From the first line to the last, copy the material exactly.

## MATERIAL PROVIDED
=====

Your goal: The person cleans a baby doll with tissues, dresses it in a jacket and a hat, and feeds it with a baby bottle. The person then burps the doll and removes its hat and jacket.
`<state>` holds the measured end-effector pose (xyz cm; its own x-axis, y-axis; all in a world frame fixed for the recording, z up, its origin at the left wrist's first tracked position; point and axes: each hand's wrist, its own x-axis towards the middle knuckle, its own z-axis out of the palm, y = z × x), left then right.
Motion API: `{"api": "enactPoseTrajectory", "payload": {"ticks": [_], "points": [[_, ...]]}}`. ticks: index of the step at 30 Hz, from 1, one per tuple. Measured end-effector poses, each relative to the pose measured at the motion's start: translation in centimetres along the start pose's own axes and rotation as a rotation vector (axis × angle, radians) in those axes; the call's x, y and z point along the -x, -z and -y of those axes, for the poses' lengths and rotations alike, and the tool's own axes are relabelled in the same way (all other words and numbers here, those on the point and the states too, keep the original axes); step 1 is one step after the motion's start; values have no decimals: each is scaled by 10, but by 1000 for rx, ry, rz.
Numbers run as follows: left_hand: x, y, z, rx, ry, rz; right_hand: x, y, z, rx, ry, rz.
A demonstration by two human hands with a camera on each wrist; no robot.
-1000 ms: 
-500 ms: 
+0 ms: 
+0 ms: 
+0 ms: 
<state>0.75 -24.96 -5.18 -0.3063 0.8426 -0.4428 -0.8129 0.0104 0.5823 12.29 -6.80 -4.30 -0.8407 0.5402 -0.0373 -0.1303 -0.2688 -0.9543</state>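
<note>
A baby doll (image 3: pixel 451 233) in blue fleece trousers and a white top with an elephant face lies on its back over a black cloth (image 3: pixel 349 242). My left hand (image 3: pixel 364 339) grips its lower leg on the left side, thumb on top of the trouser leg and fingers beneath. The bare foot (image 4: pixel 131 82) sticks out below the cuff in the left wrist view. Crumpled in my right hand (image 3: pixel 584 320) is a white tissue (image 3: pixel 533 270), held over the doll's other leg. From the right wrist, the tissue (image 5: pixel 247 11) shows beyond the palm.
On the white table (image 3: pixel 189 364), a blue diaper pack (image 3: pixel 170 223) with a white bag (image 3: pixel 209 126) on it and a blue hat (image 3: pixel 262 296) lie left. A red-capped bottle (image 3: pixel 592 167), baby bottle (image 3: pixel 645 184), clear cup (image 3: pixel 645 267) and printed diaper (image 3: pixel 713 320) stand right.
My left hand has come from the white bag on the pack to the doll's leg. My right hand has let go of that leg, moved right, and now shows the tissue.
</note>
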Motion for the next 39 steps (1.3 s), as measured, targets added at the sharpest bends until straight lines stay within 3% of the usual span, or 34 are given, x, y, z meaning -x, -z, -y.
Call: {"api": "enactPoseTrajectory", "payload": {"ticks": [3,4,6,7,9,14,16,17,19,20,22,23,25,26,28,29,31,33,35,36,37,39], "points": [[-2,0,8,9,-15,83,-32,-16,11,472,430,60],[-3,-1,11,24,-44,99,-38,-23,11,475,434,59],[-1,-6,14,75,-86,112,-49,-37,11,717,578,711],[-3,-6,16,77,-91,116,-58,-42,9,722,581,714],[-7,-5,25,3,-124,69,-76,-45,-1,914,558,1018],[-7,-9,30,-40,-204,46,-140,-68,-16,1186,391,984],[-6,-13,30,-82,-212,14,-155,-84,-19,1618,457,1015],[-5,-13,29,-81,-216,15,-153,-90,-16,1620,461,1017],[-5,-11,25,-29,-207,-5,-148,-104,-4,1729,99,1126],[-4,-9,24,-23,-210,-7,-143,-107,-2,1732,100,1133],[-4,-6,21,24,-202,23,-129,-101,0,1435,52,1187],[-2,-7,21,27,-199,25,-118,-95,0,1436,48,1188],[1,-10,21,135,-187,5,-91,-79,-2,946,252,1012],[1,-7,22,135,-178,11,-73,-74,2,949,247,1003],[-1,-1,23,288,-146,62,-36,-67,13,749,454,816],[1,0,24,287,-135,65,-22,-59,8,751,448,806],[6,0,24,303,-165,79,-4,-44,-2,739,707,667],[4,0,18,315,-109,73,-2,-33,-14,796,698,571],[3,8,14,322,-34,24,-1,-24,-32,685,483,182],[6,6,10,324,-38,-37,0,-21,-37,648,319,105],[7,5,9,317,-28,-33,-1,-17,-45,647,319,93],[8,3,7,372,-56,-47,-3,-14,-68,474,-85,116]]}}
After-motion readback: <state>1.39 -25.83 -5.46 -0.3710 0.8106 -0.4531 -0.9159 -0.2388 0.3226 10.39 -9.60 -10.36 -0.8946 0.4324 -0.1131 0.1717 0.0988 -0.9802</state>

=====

## WRITTEN RESPONSE
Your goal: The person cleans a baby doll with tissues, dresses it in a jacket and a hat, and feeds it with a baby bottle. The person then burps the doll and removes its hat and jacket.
`<state>` holds the measured end-effector pose (xyz cm; its own x-axis, y-axis; all in a world frame fixed for the recording, z up, its origin at the left wrist's first tracked position; point and axes: each hand's wrist, its own x-axis towards the middle knuckle, its own z-axis out of the palm, y = z × x), left then right.
Motion API: `{"api": "enactPoseTrajectory", "payload": {"ticks": [_], "points": [[_, ...]]}}`. ticks: index of the step at 30 Hz, from 1, one per tuple. Measured end-effector poses, each relative to the pose measured at the motion's start: translation in centimetres along the start pose's own axes and rotation as a rotation vector (axis × angle, radians) in those axes; the call's x, y and z point along the -x, -z and -y of those axes, for the poses' lengths and rotations alike, and the tool's own axes are relabelled in the same way (all other words and numbers here, those on the point and the states too, keep the original axes); step 1 is one step after the motion's start; values have no decimals: each is scaled by 10, but by 1000 for rx, ry, rz.
Numbers run as follows: left_hand: x, y, z, rx, ry, rz; right_hand: x, y, z, rx, ry, rz.
A demonstration by two human hands with a camera on each wrist; no robot.
-1000 ms: 
-500 ms: 
+0 ms: 
+0 ms: 
+0 ms: 
<state>0.75 -24.96 -5.18 -0.3063 0.8426 -0.4428 -0.8129 0.0104 0.5823 12.29 -6.80 -4.30 -0.8407 0.5402 -0.0373 -0.1303 -0.2688 -0.9543</state>
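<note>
A baby doll (image 3: pixel 451 233) in blue fleece trousers and a white top with an elephant face lies on its back over a black cloth (image 3: pixel 349 242). My left hand (image 3: pixel 364 339) grips its lower leg on the left side, thumb on top of the trouser leg and fingers beneath. The bare foot (image 4: pixel 131 82) sticks out below the cuff in the left wrist view. Crumpled in my right hand (image 3: pixel 584 320) is a white tissue (image 3: pixel 533 270), held over the doll's other leg. From the right wrist, the tissue (image 5: pixel 247 11) shows beyond the palm.
On the white table (image 3: pixel 189 364), a blue diaper pack (image 3: pixel 170 223) with a white bag (image 3: pixel 209 126) on it and a blue hat (image 3: pixel 262 296) lie left. A red-capped bottle (image 3: pixel 592 167), baby bottle (image 3: pixel 645 184), clear cup (image 3: pixel 645 267) and printed diaper (image 3: pixel 713 320) stand right.
My left hand has come from the white bag on the pack to the doll's leg. My right hand has let go of that leg, moved right, and now shows the tissue.
</note>
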Motion for the next 39 steps (1.3 s), as measured, targets added at the sharpest bends until straight lines stay within 3% of the usual span, or 34 are given, x, y, z meaning -x, -z, -y.
Call: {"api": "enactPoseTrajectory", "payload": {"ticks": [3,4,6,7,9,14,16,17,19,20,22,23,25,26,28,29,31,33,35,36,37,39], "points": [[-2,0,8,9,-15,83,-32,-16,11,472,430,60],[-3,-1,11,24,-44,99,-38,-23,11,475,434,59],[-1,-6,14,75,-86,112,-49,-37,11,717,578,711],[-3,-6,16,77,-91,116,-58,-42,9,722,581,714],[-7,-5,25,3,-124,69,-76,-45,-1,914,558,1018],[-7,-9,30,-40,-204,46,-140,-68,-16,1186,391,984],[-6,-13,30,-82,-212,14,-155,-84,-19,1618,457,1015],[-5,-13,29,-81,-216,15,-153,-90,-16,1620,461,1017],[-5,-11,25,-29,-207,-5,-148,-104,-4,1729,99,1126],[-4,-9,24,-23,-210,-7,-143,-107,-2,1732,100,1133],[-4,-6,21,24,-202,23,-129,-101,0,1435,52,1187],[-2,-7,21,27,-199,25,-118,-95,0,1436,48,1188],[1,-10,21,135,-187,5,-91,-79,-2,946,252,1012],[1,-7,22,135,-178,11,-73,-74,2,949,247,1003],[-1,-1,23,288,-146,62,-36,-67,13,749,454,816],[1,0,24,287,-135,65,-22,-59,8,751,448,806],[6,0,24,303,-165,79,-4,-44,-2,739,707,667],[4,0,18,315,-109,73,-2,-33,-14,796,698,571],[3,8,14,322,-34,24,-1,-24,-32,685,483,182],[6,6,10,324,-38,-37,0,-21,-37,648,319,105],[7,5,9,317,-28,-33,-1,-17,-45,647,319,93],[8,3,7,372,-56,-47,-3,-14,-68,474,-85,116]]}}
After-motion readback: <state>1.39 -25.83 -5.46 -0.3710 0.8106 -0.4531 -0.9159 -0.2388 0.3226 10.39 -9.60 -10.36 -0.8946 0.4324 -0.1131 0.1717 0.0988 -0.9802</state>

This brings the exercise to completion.